我的波纹管功能是我想要完成的简化版本,但现在是:
%contains(array,searchElement,numberOfOccurances)
contains([],_,0).
contains([X1],Y,1) :- X1=Y.
contains([X1],Y,0) :- not(X1=Y).
contains([X1|X2],Y,Z) :- contains([X1],Y,Z1) ,contains(X2,Y,Z2),Z is Z1+Z2.
%call1(wrong):
contains([1,2,1,2,4],2,3).
%should return false, but loops infinitely
%call2(correct):
contains([1,2,1,2,4],2,2).
%returns true
%call3(correct):
contains([1,2,1,2,4],2,Z).
%returns Z=2
%line1 2 and 3 are correct and give no errors
%(when running
%contains([],2,X/1/0) contains([2],2,X/1/0) contains([2],3,X/1/0);)
%, the problem is line 4
不幸的是,我陷入了无限循环,尝试过:
%altering line 4
contains([X1|X2],Y,Z1+Z2) :- contains([X1],Y,Z1) ,contains(X2,Y,Z2).
%results are:
%result1 false (correct, but just by chance)
%result2 false (wrong)
%result3 Z = 1+ (1+ (1+ (1+1))) -> clearly because string is appended and not calculated
如果还尝试用“is(Z,Z1 + Z2)”代替“Z is Z1 + Z2”但没有差异
编辑后
contains([],_,0):-write('query contains with empty array'), nl,read(_).

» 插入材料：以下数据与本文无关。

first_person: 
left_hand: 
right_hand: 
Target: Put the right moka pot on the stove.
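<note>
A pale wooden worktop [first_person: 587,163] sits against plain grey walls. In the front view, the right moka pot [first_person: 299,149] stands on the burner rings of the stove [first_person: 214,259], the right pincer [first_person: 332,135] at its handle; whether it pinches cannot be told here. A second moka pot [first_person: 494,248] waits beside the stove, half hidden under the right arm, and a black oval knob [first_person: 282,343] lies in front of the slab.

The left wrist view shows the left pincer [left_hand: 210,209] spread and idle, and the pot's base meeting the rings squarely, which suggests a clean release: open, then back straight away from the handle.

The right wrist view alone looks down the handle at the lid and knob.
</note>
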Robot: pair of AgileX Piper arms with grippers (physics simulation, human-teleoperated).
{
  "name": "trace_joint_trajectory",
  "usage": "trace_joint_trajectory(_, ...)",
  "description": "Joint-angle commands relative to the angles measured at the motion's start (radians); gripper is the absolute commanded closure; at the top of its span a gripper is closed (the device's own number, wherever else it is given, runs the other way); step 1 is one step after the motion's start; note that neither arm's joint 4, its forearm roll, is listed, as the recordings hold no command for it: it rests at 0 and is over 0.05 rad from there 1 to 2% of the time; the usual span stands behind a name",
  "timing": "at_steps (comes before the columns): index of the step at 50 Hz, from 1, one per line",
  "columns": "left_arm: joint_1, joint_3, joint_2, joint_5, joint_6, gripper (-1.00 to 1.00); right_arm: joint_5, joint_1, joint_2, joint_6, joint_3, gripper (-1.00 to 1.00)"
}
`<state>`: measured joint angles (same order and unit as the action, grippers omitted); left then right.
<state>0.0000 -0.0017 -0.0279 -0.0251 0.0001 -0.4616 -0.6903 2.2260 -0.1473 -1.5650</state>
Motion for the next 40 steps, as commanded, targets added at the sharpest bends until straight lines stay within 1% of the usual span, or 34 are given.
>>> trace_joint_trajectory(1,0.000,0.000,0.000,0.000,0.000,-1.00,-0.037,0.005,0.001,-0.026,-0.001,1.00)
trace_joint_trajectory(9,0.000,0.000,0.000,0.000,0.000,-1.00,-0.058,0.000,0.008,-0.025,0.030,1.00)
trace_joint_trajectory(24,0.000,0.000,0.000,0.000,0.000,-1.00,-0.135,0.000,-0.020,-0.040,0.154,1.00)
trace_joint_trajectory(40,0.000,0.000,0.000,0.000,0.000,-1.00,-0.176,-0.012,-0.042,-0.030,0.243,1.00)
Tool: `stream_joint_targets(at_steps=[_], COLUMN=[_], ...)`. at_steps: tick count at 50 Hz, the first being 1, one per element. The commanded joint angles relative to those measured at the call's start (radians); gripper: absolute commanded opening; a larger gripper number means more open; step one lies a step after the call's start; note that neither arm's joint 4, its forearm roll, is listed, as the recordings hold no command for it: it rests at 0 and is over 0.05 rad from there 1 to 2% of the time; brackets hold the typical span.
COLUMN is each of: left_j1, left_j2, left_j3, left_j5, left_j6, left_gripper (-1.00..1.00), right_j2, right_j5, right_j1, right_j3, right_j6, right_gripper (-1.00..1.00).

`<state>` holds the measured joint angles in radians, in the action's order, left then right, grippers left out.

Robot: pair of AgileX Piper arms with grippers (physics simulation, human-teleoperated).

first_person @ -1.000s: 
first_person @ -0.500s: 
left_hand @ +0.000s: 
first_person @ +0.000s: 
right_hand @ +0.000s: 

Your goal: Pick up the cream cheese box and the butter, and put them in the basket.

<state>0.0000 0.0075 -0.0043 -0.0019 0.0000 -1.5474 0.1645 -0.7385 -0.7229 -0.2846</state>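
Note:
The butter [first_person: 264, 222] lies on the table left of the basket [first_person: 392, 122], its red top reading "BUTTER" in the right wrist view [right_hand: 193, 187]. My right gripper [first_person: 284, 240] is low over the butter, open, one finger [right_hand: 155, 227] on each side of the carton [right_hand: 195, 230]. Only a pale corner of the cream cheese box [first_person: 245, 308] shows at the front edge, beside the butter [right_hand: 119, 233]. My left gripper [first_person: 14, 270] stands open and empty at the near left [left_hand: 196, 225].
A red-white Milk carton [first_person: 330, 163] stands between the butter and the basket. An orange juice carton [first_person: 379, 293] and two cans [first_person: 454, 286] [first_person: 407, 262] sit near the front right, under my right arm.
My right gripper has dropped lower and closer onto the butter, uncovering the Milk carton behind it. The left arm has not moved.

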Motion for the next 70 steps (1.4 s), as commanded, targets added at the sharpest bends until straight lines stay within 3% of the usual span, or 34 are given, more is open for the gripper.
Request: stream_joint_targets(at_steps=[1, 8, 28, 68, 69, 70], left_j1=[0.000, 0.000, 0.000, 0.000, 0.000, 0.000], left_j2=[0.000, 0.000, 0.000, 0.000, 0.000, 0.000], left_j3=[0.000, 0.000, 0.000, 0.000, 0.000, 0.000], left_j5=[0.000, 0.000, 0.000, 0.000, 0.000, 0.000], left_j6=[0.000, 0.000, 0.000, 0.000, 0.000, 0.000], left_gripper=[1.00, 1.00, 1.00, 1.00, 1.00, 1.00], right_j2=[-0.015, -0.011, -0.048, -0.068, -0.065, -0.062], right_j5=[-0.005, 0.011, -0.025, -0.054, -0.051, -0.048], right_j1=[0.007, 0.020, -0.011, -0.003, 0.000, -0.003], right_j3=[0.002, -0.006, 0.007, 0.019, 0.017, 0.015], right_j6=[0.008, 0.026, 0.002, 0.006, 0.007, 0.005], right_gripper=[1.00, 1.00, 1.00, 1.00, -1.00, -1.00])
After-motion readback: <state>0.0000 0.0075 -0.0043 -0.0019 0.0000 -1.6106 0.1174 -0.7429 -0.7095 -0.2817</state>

contains([X1],Y,1) :- write('query contains with 1 array for Z=1 X1='),write(X1), nl,read(_),X1=Y.
contains([X1],Y,0) :- write('query contains with 1 array for Z=0 X1='),write(X1), nl,read(_),not(X1=Y).
contains([X1|X2],Y,Z) :- write('query contains with 2 array X1='),write(X1),write(' X2='),write(X2), nl,read(_),contains([X1],Y,Z1) ,contains(X2,Y,Z2),Z is Z1+Z2.
/* now i can see the loops that are being made
contains([11,12,13,14,15],11,2). %original
contains([11|[12,13,14,15]],11,2). %2=verify 11 + verify [12..15]
contains([11],11,1). %true
contains([12|[13,14,15]],11,1). %2=1+ verify 12 + verify [13..15]
contains([12],11,1). %false
contains([12],11,0). %true
contains([13|[14,15]],11,1). %2=1+0+ verify 13 + verify [14,15]
contains([13],11,1). %false
contains([13],11,0). %true
contains([14|[15]],11,1). %2=1+0+0+ verify 14 + verify [15]
contains([14],11,1). %false
contains([14],11,0). %true
contains([15],11,1). %false
contains([15],11,0). %true
%now everything should stop and everything should return false!!!!
contains([15|[]],11,1). %wtf?
contains([15],11,1). %false
contains([15],11,0). %true
contains([15|[]],11,1). %wtf?
contains([15],11,1). %false
contains([15],11,0). %true
%and soo on
答案 0 :(得分:0)
解决方案:
contains([X1|X2],Y,Z) :- contains([X1],Y,Z1) ,contains(X2,Y,Z2),Z is Z1+Z2.
%turn into
contains([X1|X2],Y,Z) :- not(X2=[]),contains([X1],Y,Z1) ,contains(X2,Y,Z2),Z is Z1+Z2.